The amount of complexity in the middle-layer is precisely the amount of difficulty involved in taking a list of data components and filtering logic, and returning a complete data set. This generally boils down to three operations of varying complexity:

Translating the filtering logic that was declared by the user into something that can be used to filter data component retrieval as efficiently as possible.
Retrieving data for data components (ideally with filtering in place)
Combining the data of each component into a single set of data or records of some form. Note that this final combined form need not exist as a table or as a file or object in adjacent/linked memory or a single location in a filesystem. What matters is that the middle-layer provides data components that have been related into a single data set for use as such by the user. Many times that will be a table or a set of local records. But it doesn’t have to be.
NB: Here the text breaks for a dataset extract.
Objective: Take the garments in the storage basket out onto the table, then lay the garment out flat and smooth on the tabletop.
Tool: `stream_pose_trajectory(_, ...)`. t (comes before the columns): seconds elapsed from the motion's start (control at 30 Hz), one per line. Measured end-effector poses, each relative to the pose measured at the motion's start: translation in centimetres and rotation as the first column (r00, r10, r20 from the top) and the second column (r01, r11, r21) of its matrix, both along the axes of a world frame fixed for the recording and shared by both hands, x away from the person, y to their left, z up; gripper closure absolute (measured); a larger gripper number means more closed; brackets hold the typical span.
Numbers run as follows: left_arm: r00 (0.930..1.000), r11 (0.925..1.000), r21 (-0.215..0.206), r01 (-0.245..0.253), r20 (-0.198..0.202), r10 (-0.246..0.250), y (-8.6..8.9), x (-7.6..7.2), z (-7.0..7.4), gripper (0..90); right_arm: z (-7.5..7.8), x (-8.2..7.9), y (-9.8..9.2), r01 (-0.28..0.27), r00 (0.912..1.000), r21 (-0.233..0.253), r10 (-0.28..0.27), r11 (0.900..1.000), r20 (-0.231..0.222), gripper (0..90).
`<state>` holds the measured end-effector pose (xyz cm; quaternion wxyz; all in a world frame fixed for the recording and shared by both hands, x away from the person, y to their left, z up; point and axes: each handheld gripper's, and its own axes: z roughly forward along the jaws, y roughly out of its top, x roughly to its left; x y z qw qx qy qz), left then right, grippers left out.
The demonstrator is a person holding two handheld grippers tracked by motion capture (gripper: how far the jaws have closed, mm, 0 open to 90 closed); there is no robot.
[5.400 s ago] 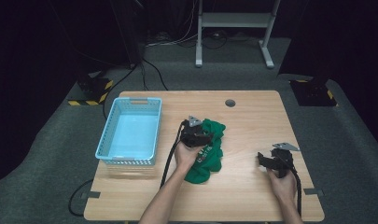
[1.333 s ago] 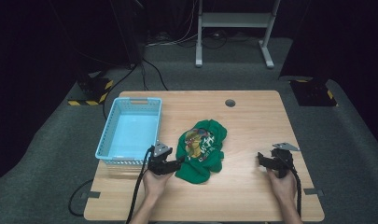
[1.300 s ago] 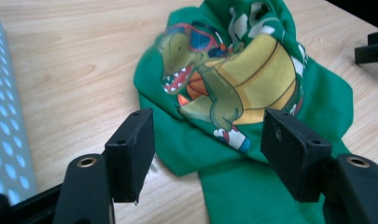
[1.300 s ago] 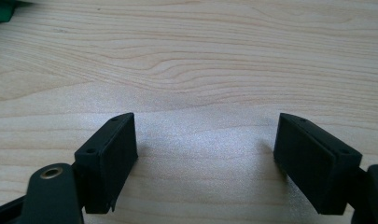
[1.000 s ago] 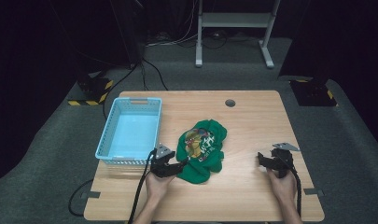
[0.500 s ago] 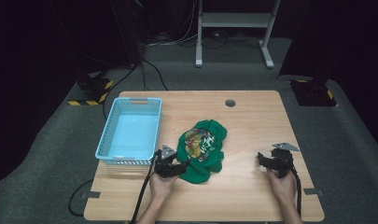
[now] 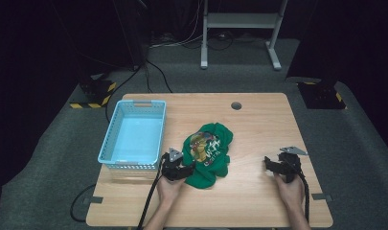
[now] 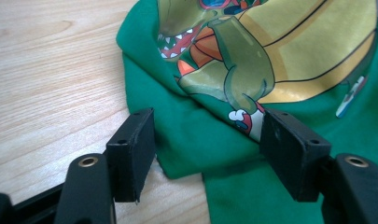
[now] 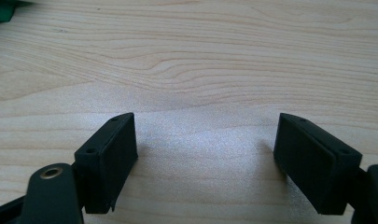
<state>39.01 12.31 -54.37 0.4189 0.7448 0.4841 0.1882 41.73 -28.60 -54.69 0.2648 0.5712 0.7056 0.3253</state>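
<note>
A crumpled green shirt (image 7: 209, 153) with a cartoon dinosaur print lies at the middle of the wooden table (image 7: 258, 120). My left gripper (image 7: 186, 170) is open at the shirt's near left edge. In the left gripper view, the green shirt (image 8: 252, 84) has a folded hem lying between the spread jaws of the left gripper (image 8: 207, 149). My right gripper (image 7: 270, 164) rests open at the table's right side, well apart from the shirt. Under the right gripper (image 9: 205, 158) is bare wood.
A light blue plastic basket (image 7: 136, 135) stands on the table's left side, just left of the left gripper. A round cable hole (image 7: 236, 105) sits near the far edge. Black cables trail from both grippers toward the near edge.
My left gripper moved from over the shirt to the near left of the table, then slid right to the shirt's edge. The shirt now lies more spread. The right gripper stayed still.
</note>
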Motion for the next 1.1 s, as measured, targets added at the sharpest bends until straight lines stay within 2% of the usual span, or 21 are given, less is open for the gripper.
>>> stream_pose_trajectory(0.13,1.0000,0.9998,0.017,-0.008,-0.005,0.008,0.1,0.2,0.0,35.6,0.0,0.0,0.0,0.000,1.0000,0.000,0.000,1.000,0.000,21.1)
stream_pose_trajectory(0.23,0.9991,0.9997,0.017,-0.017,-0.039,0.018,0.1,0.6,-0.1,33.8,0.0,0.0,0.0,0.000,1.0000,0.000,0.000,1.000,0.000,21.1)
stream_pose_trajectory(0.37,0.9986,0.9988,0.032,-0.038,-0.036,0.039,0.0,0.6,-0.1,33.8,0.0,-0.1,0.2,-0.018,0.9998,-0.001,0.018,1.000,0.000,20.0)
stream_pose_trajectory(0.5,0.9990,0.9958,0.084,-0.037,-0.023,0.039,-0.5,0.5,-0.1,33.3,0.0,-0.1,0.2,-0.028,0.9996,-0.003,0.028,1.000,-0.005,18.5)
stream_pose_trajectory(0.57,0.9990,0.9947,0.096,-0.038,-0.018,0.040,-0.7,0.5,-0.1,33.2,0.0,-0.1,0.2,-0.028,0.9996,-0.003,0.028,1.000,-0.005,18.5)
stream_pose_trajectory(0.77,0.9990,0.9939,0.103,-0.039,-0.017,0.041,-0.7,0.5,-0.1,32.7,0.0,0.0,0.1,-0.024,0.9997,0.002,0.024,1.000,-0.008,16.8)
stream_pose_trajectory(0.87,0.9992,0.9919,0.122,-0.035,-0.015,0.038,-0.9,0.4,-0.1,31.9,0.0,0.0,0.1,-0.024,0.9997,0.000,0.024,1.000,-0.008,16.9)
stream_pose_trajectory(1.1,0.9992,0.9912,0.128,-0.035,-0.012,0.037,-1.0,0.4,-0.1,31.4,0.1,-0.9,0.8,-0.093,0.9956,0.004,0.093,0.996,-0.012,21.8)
Each of these bullet points can be made easier or more difficult by domain definition and data architecture.

Conclusion

The benefits of Modular Data Retrieval are manifold, or else no one would bother. Governance, Efficiency, Understandability, Reusability, Quality, Automate-ability. If your work requires frequent generation of data sets within a well-defined domain, then it’s worth it for you if you can take the time to carefully plan and implement it within your data stack. If so, I hope this article is some help to you.